Premium Pricing Power

As mentioned, charging premium prices is one of the most tangible advantages of high brand equity. If customers perceive your brand as superior and are willing to pay more for it, you can maximize profits.

Resilient Customer Loyalty

Brands with devoted followings have a bulwark against competition. Their customers are far stickier and less likely to switch to cheaper alternatives. This customer loyalty is a huge competitive edge.

Easier Brand Extensions

Substantial brand equity makes leveraging your brand’s positive associations easier by introducing new product lines and expanding into adjacent categories. Customers’ trust in the brand gives new offerings an automatic halo effect.

A Real-World Example: Red Bull

Remember when the beverage Red Bull exploded onto the scene? Thanks to savvy brand building, they were able to easily stretch their brand equity from energy drinks into other product categories like:

  • Red Bull Racing
  • Red Bull Records
  • Red Bull TV
  • Red Bull Media House
  • Even events like the Red Bull Air Race and Flugtag!

Increased Marketing Effectiveness

Your marketing efforts are exponentially more efficient and impactful with a solidified brand identity and audience. You already have credibility and recognition, amplifying every message.

Corporate Asset Value

From an investor’s perspective, the brand is a hugely valuable intangible asset on the company’s books. Some estimate over 1/3 of the value of companies like Apple, Amazon, and Google comes from brand equity alone.

Reinforcing Brand Equity

“Sounds amazing – who wouldn’t want stronger brand equity? But how can my company reinforce and amplify our brand equity over time?”
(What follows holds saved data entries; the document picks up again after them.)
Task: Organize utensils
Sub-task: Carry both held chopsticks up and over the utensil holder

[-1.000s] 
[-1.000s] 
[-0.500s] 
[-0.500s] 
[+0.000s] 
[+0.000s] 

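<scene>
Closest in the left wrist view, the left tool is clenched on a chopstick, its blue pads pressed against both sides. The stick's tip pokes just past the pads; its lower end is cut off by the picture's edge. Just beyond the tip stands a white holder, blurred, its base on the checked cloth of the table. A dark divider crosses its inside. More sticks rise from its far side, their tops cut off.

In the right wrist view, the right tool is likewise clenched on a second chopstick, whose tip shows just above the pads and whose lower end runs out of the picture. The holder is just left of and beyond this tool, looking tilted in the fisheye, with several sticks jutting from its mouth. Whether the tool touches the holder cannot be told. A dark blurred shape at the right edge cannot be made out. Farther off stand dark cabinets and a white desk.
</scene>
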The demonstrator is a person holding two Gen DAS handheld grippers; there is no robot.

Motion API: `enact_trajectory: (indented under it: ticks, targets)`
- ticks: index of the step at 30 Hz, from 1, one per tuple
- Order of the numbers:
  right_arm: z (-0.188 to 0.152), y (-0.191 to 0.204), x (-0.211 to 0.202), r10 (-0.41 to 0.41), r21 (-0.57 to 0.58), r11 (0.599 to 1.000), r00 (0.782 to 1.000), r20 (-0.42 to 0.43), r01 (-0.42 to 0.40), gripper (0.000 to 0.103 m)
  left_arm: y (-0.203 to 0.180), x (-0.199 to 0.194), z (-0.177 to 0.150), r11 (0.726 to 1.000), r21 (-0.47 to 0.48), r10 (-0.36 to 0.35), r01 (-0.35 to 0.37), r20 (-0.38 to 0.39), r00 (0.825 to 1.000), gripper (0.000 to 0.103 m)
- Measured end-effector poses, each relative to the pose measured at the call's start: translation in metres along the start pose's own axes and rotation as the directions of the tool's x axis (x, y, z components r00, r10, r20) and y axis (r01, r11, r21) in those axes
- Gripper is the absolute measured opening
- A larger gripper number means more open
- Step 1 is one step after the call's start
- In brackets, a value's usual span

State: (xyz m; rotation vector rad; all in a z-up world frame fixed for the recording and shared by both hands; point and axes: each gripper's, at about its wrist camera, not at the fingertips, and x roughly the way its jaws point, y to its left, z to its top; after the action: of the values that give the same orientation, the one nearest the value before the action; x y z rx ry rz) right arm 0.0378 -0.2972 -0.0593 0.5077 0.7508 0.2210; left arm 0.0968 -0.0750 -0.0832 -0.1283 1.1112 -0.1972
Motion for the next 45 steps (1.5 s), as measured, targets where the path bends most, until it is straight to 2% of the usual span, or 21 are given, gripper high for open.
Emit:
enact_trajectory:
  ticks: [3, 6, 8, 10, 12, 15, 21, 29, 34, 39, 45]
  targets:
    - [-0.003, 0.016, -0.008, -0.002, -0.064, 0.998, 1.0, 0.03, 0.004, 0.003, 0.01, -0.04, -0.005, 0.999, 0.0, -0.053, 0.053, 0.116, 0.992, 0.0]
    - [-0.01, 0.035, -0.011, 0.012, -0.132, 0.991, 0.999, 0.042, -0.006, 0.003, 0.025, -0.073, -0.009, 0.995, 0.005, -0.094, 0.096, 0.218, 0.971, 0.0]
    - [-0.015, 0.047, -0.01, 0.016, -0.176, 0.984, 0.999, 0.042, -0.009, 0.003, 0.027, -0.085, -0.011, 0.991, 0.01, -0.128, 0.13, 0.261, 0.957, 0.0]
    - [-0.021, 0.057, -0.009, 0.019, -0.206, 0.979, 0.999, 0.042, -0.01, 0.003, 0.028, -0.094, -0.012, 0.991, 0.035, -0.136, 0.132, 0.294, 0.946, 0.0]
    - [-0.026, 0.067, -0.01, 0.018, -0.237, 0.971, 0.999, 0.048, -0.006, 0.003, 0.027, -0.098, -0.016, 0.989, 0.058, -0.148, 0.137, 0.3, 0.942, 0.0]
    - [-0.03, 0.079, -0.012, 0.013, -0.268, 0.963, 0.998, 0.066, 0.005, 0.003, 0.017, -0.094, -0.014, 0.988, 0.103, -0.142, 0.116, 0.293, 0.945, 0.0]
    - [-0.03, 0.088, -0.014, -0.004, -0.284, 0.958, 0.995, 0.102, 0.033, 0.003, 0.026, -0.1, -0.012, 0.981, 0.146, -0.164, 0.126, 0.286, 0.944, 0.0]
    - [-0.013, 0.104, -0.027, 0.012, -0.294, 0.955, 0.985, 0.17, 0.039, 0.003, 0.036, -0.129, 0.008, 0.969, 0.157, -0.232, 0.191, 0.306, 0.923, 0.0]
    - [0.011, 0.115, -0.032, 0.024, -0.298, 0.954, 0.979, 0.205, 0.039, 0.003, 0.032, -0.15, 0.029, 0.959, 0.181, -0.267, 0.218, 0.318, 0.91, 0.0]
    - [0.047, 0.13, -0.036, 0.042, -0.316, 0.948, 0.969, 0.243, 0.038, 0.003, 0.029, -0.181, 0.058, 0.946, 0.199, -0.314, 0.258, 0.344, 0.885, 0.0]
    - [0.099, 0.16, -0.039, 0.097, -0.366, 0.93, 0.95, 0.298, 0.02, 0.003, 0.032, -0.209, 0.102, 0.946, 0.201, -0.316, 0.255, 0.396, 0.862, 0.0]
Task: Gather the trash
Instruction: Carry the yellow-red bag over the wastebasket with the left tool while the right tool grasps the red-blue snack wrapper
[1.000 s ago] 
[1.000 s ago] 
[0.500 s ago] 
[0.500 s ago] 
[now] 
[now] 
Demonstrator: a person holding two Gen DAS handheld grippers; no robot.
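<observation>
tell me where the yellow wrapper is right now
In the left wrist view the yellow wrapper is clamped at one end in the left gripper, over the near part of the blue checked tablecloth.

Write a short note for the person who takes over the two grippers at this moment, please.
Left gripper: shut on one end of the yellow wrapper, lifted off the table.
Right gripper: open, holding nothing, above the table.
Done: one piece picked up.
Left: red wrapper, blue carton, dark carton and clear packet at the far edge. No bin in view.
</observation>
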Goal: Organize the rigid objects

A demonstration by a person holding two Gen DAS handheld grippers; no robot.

Targeted Marketing Campaigns

Regularly refresh consumers’ minds with creative, emotionally resonant marketing campaigns that promote your brand’s key differentiators and personality. Storytelling and cause marketing resonate particularly well.

Remarkable Customer Experiences

Consumers crave outstanding customer experiences even more than quality products or services. Design and optimize every touchpoint – from your website to customer support to product packaging – to create memorable, meaningful engagements.

Corporate Social Responsibility

Increasingly, consumers want to buy from brands that align with their values and make positive societal impacts. Strategically supporting relevant causes, promoting sustainability, and giving back to communities bolsters brand reputations.

Smart Brand Extensions

Keep your brand equity intact by slapping your name on ill-fitting product extensions for growth. New offerings must authentically embrace your brand’s core identity and appeal to reinforce (rather than detract from) existing equity.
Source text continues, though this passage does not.